Eine dunkle Spelunke in irgendeiner Stadt in Nordfrankreich. Besucht von Arabern. Einer wird gerade heftig geohrfeigt. Da geht die Tür auf, wie in einem Western-Saloon, und herein tritt der Held. Mit einer wüst-provokativen Litanei lenkt er die Aggression auf sich, um den armen Kerl zu retten. Die Prügelei, die sich entwickelt, wirkt merkwürdig gestellt, angedeutet, als wären da Statisten dabei, den Ablauf der Szene erst zu proben. Bizarr, eigenartig, künstlich, gewollt – das ist der erste Eindruck, den man von Tip Top gewinnt. Ein Eindruck, der sich bis zum Schluss halten und verstärken wird.
Bizarr und eigenartig sind nicht zuletzt die Charaktere. Isabelle Huppert und Sandrine Kiberlain dringen als „flics des flics“, als interne Ermittlerinnen Esther Lafarge und Sally Marinelli, in dieses Provinzkaff ein und drohen das Gleichgewicht aus Spitzelsystem und Korruption durcheinander zu bringen.
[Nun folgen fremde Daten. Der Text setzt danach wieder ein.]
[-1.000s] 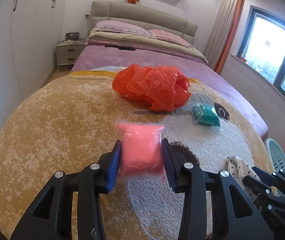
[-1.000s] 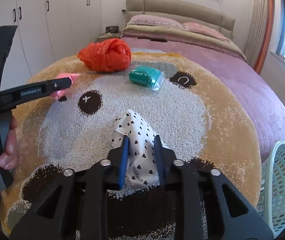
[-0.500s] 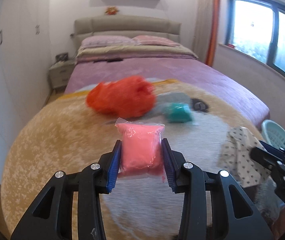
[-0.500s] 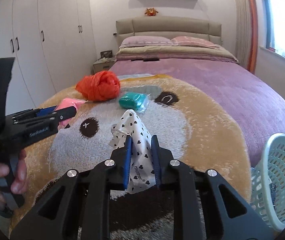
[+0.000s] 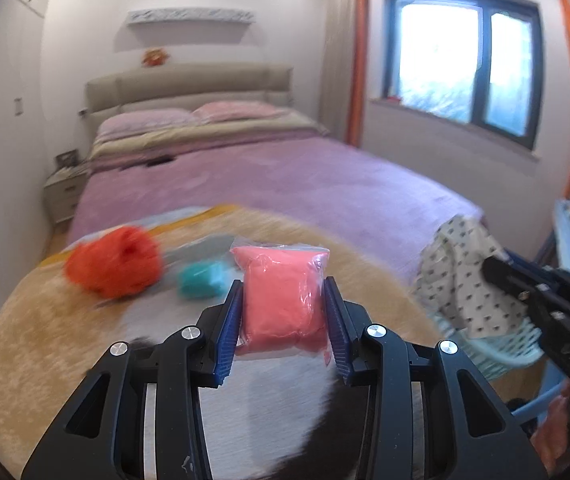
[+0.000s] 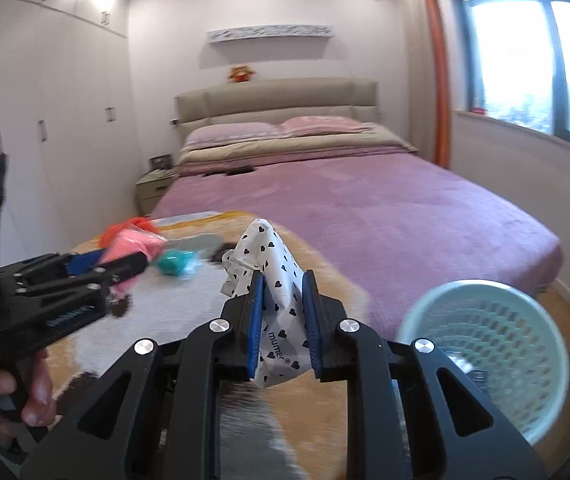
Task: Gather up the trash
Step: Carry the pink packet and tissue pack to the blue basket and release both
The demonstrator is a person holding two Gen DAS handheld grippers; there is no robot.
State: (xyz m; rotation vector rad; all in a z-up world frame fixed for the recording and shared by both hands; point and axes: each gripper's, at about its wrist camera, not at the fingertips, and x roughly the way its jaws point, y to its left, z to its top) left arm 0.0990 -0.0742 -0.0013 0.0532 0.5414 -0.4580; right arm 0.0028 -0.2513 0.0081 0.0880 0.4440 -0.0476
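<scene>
1. Above the tan rug spread over the foot of the bed, a pink packet is clamped between the blue pads of the left gripper, clear of the rug.
2. In the right gripper, a white pouch printed with black hearts is pinched, the jaws nearly closed on it; its crumpled top is seen sticking up past the fingertips.
3. On the rug behind the packet, an orange bag and a teal packet are left lying, close beside each other; both are blurred.
4. A pale green mesh basket is seen low at the right of the right wrist view, beside the bed and well apart from the rug items.
5. In the left wrist view the pouch is seen in front of the basket rim; whether they touch cannot be told.
6. The left gripper's handle is held by a hand at the left edge of the right wrist view.
</scene>
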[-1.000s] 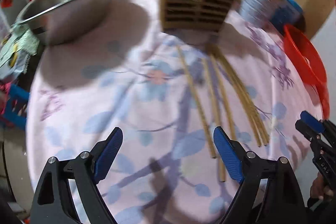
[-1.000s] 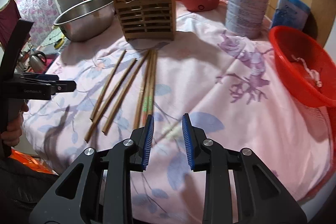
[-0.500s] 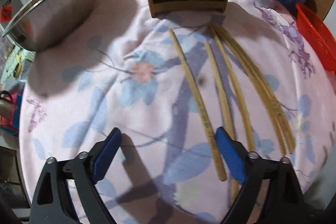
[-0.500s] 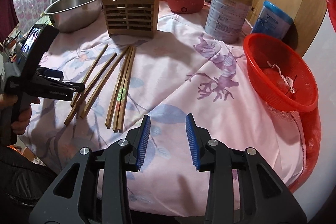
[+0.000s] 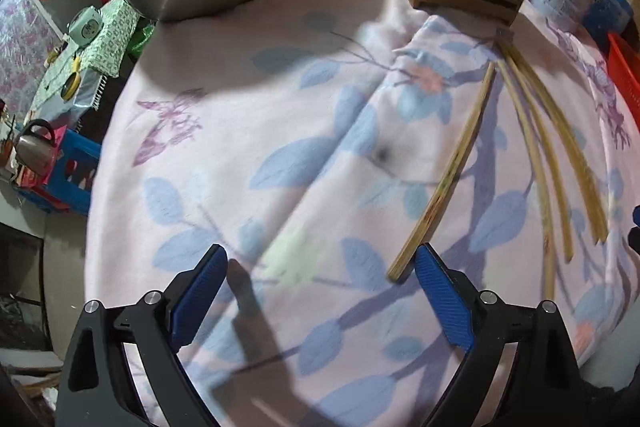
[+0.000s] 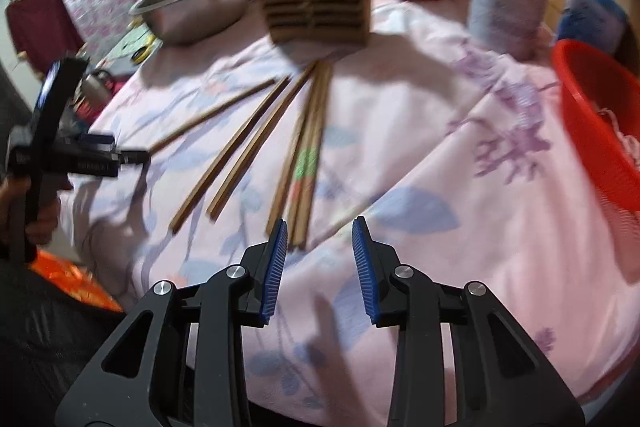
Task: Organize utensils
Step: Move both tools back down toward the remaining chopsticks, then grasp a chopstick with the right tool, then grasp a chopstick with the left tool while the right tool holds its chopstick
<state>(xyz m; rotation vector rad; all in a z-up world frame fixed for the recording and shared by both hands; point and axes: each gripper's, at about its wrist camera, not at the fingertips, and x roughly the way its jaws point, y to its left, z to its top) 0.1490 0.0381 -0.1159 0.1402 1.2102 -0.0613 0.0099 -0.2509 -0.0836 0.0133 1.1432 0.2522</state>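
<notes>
Fanning out from the holder, the chopsticks are laid flat on the cloth. The left gripper is held wide apart by the leftmost stick's near end; the right gripper is parted, gripping nothing, near the bundle's end.

bright overhead light, hard shadows; right view seems motion-blurred, fisheye edges bent.
</notes>
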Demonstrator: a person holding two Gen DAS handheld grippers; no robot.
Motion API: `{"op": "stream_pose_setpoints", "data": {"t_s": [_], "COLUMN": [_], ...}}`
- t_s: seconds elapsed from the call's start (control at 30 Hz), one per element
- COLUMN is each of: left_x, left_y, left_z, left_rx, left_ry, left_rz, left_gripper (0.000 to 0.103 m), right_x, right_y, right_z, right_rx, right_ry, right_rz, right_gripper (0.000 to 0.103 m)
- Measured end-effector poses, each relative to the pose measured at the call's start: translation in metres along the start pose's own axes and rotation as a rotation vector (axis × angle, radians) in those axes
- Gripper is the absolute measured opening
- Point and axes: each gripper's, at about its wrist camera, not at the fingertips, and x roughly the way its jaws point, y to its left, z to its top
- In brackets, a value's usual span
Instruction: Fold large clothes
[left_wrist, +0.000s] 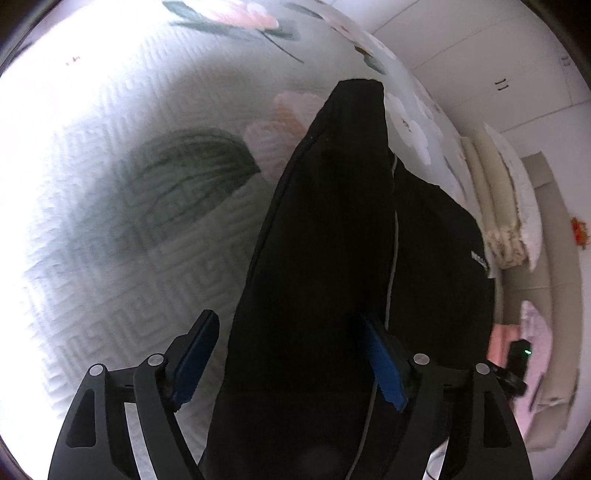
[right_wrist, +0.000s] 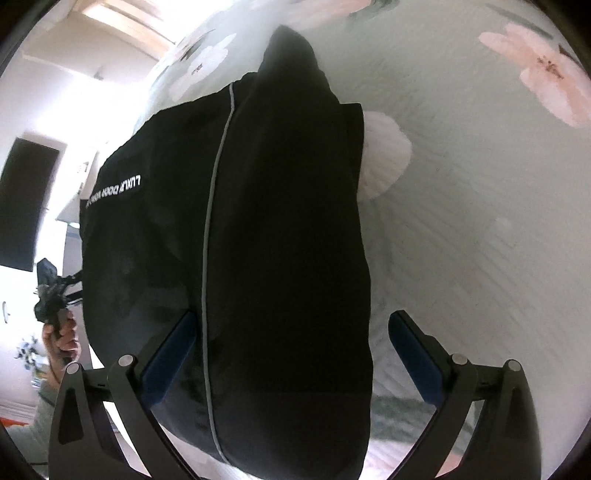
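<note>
A black garment is seen running from the bottom centre of the left wrist view up to the upper middle, laid over a white quilted bedspread printed with flowers. The left gripper is spread wide, its blue pads on either side of the cloth; whether anything is pinched cannot be told. In the right wrist view, the garment fills the centre, a grey piping line down it. The right gripper is likewise held wide apart around the fabric.
</note>
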Motion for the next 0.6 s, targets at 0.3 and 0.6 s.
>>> {"op": "stream_pose_setpoints", "data": {"t_s": [0.3,0.6], "left_x": [0.034,0.044], "left_y": [0.022,0.017], "left_z": [0.013,0.006], "left_rx": [-0.029,-0.039], "left_ry": [0.103,0.068], "left_rz": [-0.226,-0.311], "left_gripper": [0.080,0.059], "right_x": [0.017,0.034], "right_y": [-0.015,0.006], "right_z": [0.000,0.000], "right_rx": [0.036,-0.020], "right_ry": [0.043,0.062], "right_rz": [0.198,0.233], "right_gripper": [0.103,0.095]}}
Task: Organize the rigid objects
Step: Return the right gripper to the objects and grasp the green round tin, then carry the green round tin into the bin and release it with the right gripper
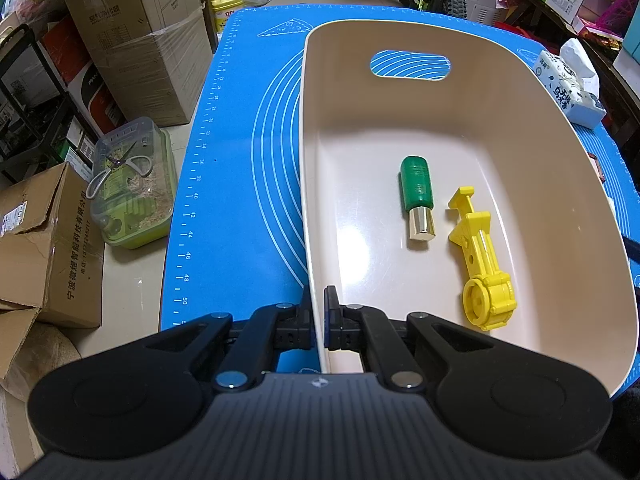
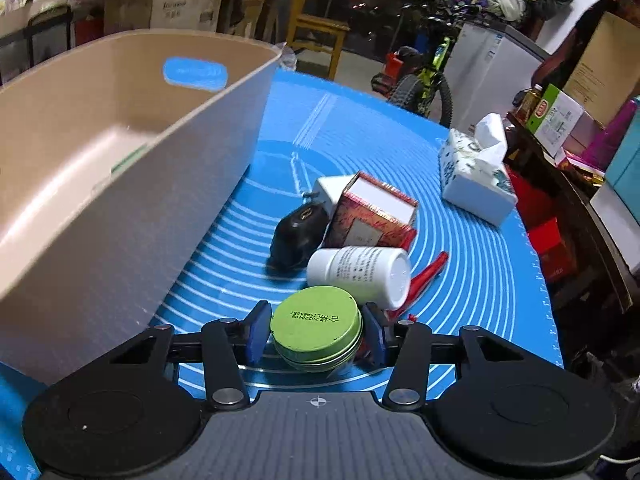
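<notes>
A beige bin (image 1: pixel 520 128) stands on the blue mat (image 1: pixel 240 160). My left gripper (image 1: pixel 319 320) is shut on the bin's near left rim. Inside lie a green bottle with a gold cap (image 1: pixel 417 196) and a yellow plastic tool (image 1: pixel 480 264). In the right wrist view my right gripper (image 2: pixel 316 332) is shut on a round green tin (image 2: pixel 316 326), held beside the bin's outer wall (image 2: pixel 120 240). Beyond the tin lie a white pill bottle (image 2: pixel 360 272), a black pouch (image 2: pixel 296 236), a red patterned box (image 2: pixel 372 216), a white box (image 2: pixel 330 190) and a red-handled tool (image 2: pixel 428 276).
A tissue pack (image 2: pixel 476 176) sits at the mat's far right, also in the left wrist view (image 1: pixel 568 80). Cardboard boxes (image 1: pixel 132 32) and a clear container with scissors (image 1: pixel 132 184) stand on the floor to the left. A bicycle (image 2: pixel 424 76) stands behind the table.
</notes>
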A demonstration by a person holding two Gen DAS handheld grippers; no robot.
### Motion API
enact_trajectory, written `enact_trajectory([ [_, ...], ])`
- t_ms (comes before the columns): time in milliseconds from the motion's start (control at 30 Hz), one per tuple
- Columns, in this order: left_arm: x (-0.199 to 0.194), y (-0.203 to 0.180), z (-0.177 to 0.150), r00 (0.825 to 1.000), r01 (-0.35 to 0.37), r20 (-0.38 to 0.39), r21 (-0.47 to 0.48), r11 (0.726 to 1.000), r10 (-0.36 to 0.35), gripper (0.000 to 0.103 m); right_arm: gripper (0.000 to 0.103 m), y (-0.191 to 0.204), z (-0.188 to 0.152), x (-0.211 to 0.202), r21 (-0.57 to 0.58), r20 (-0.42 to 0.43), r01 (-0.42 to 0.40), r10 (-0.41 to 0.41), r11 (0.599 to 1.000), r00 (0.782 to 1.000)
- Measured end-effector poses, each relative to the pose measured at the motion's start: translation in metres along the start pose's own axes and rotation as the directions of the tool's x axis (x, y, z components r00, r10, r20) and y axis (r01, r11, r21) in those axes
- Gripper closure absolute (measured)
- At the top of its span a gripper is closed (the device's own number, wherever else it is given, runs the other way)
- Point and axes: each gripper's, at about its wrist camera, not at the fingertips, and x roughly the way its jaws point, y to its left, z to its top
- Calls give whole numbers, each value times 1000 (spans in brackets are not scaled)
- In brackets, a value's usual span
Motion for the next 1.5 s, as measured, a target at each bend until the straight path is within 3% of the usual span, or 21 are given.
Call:
enact_trajectory([
  [400,0,0,0,1000,2,-1,-3,1000,-2,97,49,-14,27,-54,91,139,-30,17,995,990],
  [700,0,1,0,1000,2,-2,-4,1000,-2,98,49,4,79,-70,103,236,-148,120,984,964],
  [867,0,1,0,1000,2,-2,-5,1000,-2,98,49,34,97,-59,27,206,-233,223,972,953],
  [1033,0,2,-1,1000,3,-4,-9,1000,-3,98,49,63,104,-38,-22,119,-296,296,955,948],
  [1200,0,3,-1,1000,4,-6,-13,1000,-4,98,49,84,103,-22,-47,30,-321,323,946,946],
  [1333,1,2,0,1000,1,-6,-12,1000,-1,98,49,96,97,-15,-86,-35,-364,363,927,931],
  [1500,1,2,0,1000,2,-7,-13,1000,-2,98,49,104,93,-15,-135,-60,-336,331,932,942],
])
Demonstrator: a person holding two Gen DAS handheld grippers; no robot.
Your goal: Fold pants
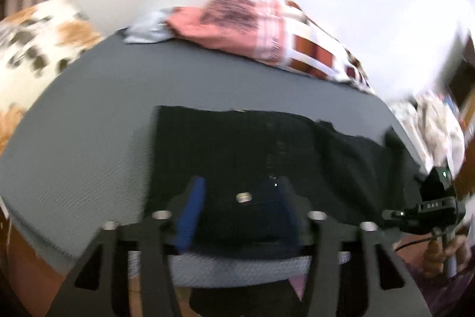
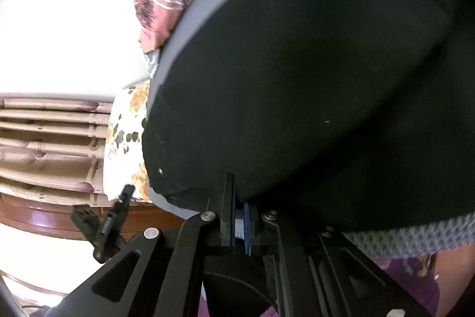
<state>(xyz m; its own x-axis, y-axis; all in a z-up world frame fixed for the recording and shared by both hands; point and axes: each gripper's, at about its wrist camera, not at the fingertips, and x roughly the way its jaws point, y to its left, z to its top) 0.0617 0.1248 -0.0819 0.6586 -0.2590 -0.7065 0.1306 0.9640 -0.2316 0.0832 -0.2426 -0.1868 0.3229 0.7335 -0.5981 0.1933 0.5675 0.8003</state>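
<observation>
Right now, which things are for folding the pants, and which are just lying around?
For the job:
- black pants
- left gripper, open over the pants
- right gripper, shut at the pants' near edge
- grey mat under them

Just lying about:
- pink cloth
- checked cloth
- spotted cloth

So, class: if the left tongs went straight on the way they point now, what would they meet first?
Most likely the black pants: the open left tongs point down at the waist end with the metal button. Depth is unclear, though.
</observation>
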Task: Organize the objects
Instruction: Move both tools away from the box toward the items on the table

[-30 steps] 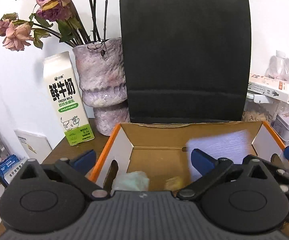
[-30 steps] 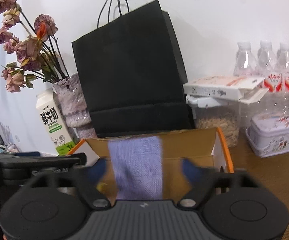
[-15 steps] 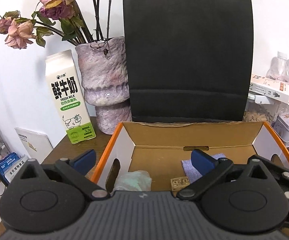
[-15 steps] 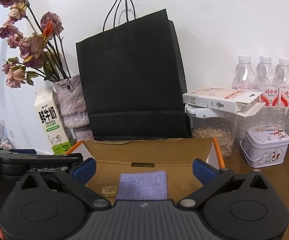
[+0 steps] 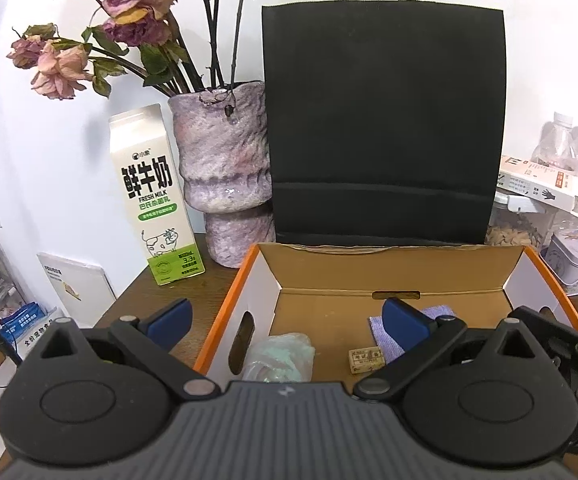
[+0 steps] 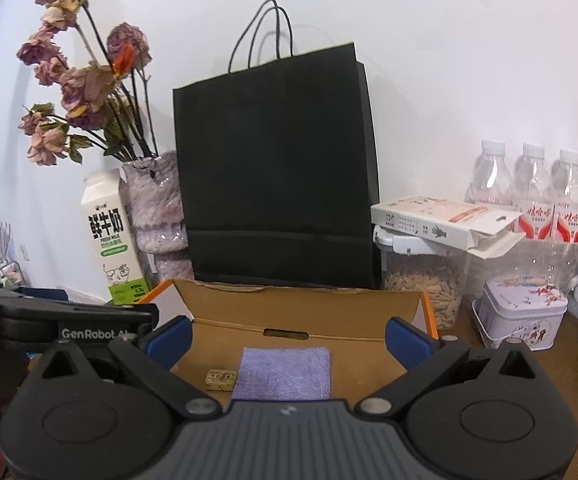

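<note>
A black paper bag [image 6: 277, 172] stands upright against the wall, directly behind an open cardboard box [image 6: 305, 308] with orange edges. To the bag's left, a mottled purple vase [image 5: 223, 160] holds dried roses [image 5: 129, 8], with a milk carton [image 5: 153, 196] beside it. To the bag's right, a clear canister [image 6: 425, 284] holds pale seeds and bears a flat white carton [image 6: 441, 224] on its lid; three water bottles [image 6: 529, 196] and a printed tin [image 6: 521, 312] stand nearby. On the box floor lie a purple cloth [image 6: 283, 374], flat, a small tan block [image 6: 220, 379] just beside its left edge, and a pale green bundle [image 5: 281, 356] near the left wall. The right gripper [image 6: 287, 338] is spread wide with nothing in its grasp, its jaws having just been opening, with the cloth lying below and between them. The left gripper [image 5: 285, 316] is likewise wide open and empty, straddling the box's left wall.
</note>
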Demonstrator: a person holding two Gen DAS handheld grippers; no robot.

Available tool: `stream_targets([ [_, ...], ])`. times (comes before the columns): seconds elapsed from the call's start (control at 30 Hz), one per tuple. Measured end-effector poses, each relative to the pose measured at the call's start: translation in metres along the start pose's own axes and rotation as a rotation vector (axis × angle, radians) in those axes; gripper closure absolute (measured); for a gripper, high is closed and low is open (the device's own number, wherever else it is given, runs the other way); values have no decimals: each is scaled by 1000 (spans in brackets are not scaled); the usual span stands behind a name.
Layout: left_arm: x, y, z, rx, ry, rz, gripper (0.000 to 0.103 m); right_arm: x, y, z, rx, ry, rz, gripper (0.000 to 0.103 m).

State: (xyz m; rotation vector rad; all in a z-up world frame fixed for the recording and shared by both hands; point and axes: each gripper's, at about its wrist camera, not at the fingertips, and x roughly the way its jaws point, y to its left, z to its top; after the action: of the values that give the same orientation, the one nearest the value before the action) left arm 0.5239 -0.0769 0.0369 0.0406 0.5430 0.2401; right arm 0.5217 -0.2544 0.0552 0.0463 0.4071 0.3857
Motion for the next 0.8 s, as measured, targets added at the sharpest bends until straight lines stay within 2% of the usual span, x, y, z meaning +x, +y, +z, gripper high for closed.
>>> stream_targets([
  [0.33,-30,7,-5,-1,-18,-3,0,-37,5,2,-36,-42,15,0],
  [0.8,-90,21,-25,5,-37,-24,0,-102,26,-13,-97,-78,19,0],
])
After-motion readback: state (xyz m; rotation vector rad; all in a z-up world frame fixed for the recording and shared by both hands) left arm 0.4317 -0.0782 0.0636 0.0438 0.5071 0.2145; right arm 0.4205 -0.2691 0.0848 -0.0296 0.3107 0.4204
Sie sollen den geheimnisvollen Mord an einem Polizeiinformanten aus der arabischen Szene aufklären. „Deux inspectrices de la police des polices débarquent dans un commissariat de province pour enquêter sur la mort d’un indic d’origine algérienne. L’une tape, l’autre mate, tip top“, so die lakonische Ankündigung des Streifens. Zu diesem Duo infernale gesellt sich dann noch der Bulle und Spitzel-Verbindungsmann Robert Mendès (François Damiens).
Künstlich und gewollt ist die Umsetzung dieser Story, die unwichtiger eigentlich gar nicht sein könnte, dient sie doch scheinbar nur als Spielfläche für Schauspieler, die sich ein Mordsvergnügen daraus machen, ihrem komödiantischen Talent freien Lauf zu lassen und die skurrilsten Szenen und Dialoge mit einem fast heiligen Ernst zu interpretieren. Dass Isabelle Huppert das mit sichtlichem Spaß an der Freude und brillant macht, braucht fast nicht erwähnt zu werden. Berührender ist da noch Sandrine Kiberlain, die überzeugend eine sanfte Naivität an den Tag legt, und auch François Damiens als böser Brummbär mit vielleicht doch gutem Herz macht seine Sache richtig gut.
Die Story dient aber auch und vor allem als Transportmittel für ein strenges Bildkonzept, in das man viel hineininterpretieren könnte, wenn man wollte. Außenaufnahmen gibt es fast nur bei Nacht, sie sind in dunkle Töne getaucht. Innenaufnahmen fast nur bei Tag, meist wirken sie überbelichtet. Große, einfarbige Flächen beherrschen diese Bilder. Und es gibt kaum Schwenks. Serge Bozon setzt sein Publikum vor Gemälde, in denen sich die Menschen entweder wie Fremdkörper bewegen oder Teil des Bildrahmens zu werden scheinen. Sehr oft sieht man zwei Darsteller am rechten und linken Bildrand von der Seite oder im Profil. Sie sind dann fast starr, nur das Gesicht scheint zu Bewegungen fähig.
Bemerkenswert ist, dass diese formale Strenge den Film eigentlich mehr prägt, als alle schauspielerische Brillanz, von der Handlung gar nicht zu sprechen. Als Zuschauer wandelt man wie in einer Galerie oder einem Museum von Bild zu Bild, betrachtet es, geht weiter, ohne Zeit gehabt zu haben, sich eingehender damit auseinander zu setzen. Nur der optische Eindruck kann sich festsetzen, die inhaltliche Aussage verschwindet sogleich.
Tip Top, eine Iris-Koproduktion, die in Cannes 2013 bei der Quinzaine des réalisateurs zu sehen war, versteht sich als Komödie. Dabei ist die Geschichte eigentlich nicht wirklich lustig und die paar eingestreuten Gags nicht unbedingt witzig. So richtig gelacht hat keiner im Saal. Auch das liegt wohl an der übersteigerten Absurdität der Machart. Formale Strenge gegen darstellerische Übertriebenheit. Dieser Kontrast kann auf die Dauer die Spannung nicht halten. Was in den ersten 30 Minuten noch fesselnd und interessant ist, vermittelt zusehends den Eindruck eines permanenten Déjà-Vu, dessen Ende man dankbar entgegen nimmt. Daran kann auch der letzte Tsching-Bumm-Krach-Moment nichts ändern. Die Story findet kein abschließendes Ende, aber das macht nichts. Mehr wollte man dann auch gar nicht mehr sehen.